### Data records
------------
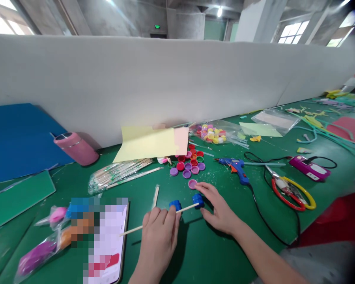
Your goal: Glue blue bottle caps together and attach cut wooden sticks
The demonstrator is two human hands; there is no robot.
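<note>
My left hand (159,232) is closed around a thin wooden stick (189,207), which slants up to the right. One blue bottle cap piece (175,204) shows just beyond its fingers; whether the hand also grips it, I cannot tell. A second blue cap piece (198,200) is at the stick's right end. Around that end my right hand (217,207) is open, thumb and fingers apart. Its index fingertip reaches the edge of a purple-pink bottle cap (192,184). Beyond lies a cluster of loose caps, with a purple cap (187,173) and a red cap (180,166) among them.
To the right lie a blue glue gun (235,167), red-and-yellow-handled scissors (292,191) and a purple device (309,169) with black cables. At left are a phone (111,232), bagged sticks (121,173) and a pink bottle (77,149). A white partition (154,86) stands behind.
</note>
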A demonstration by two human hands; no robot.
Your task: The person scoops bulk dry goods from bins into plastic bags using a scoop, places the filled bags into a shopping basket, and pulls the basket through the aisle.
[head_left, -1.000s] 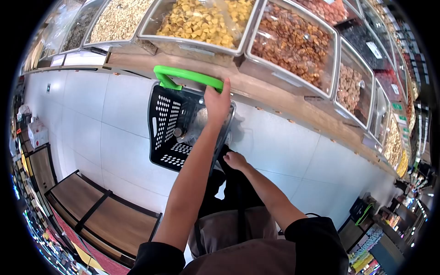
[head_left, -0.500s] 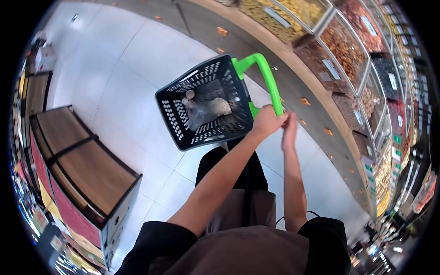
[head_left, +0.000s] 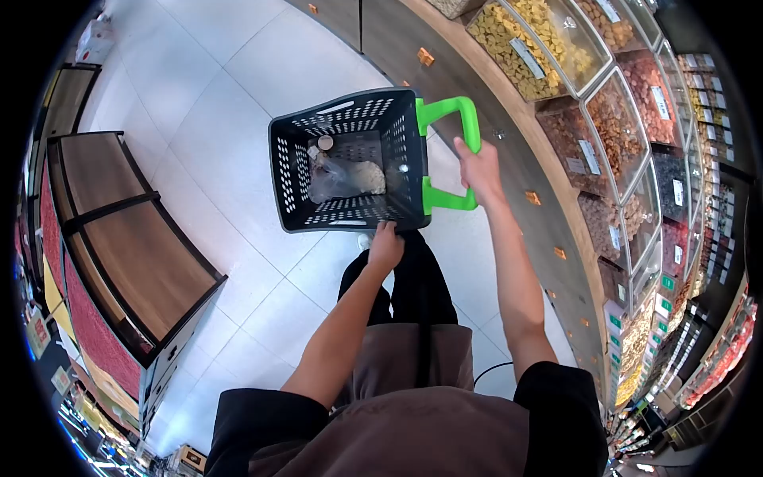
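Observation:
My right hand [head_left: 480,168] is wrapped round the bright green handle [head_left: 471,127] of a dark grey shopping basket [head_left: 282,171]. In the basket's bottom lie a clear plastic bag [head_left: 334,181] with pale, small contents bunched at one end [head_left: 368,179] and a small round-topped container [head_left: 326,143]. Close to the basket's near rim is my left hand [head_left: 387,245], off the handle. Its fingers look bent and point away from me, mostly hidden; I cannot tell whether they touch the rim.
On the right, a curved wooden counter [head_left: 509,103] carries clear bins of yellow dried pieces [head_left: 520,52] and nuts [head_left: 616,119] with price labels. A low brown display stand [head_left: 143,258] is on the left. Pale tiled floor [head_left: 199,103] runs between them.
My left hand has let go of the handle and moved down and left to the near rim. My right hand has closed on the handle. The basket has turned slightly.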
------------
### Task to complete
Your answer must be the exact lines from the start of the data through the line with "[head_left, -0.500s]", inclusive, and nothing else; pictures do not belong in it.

### Output for this exercise
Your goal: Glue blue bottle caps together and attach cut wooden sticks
The demonstrator is two human hands; there is no robot.
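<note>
My left hand (159,232) is closed around a thin wooden stick (189,207), which slants up to the right. One blue bottle cap piece (175,204) shows just beyond its fingers; whether the hand also grips it, I cannot tell. A second blue cap piece (198,200) is at the stick's right end. Around that end my right hand (217,207) is open, thumb and fingers apart. Its index fingertip reaches the edge of a purple-pink bottle cap (192,184). Beyond lies a cluster of loose caps, with a purple cap (187,173) and a red cap (180,166) among them.
To the right lie a blue glue gun (235,167), red-and-yellow-handled scissors (292,191) and a purple device (309,169) with black cables. At left are a phone (111,232), bagged sticks (121,173) and a pink bottle (77,149). A white partition (154,86) stands behind.
</note>
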A demonstration by two human hands; no robot.
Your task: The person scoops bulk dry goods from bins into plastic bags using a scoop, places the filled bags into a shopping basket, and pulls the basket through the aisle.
[head_left, -1.000s] 
[head_left, -0.500s] 

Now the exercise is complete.